Task details: Without including any images, please transcribe all the lines below exactly.

START Dataset excerpt

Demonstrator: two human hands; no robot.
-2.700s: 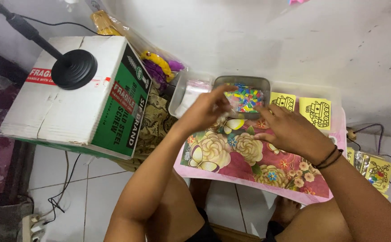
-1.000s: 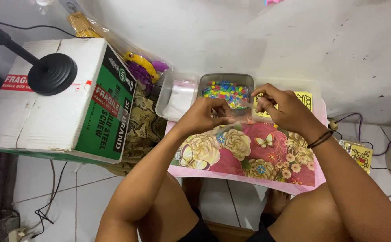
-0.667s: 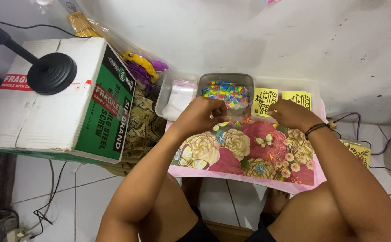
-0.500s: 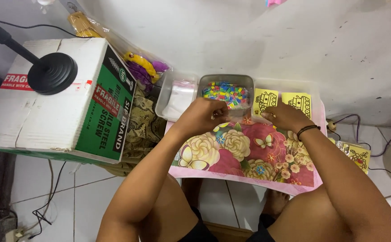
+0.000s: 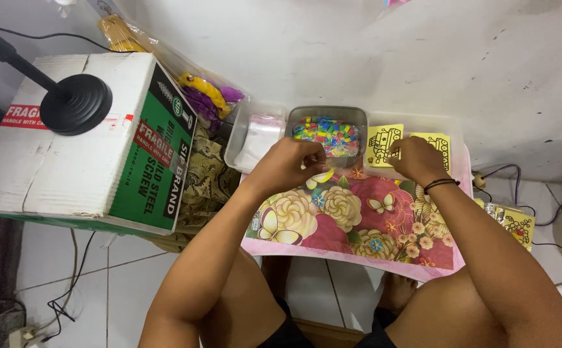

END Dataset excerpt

Answer:
Demonstrator: two human hands; no robot.
-2.700s: 
-1.000s: 
-0.667s: 
-0.500s: 
+0.000s: 

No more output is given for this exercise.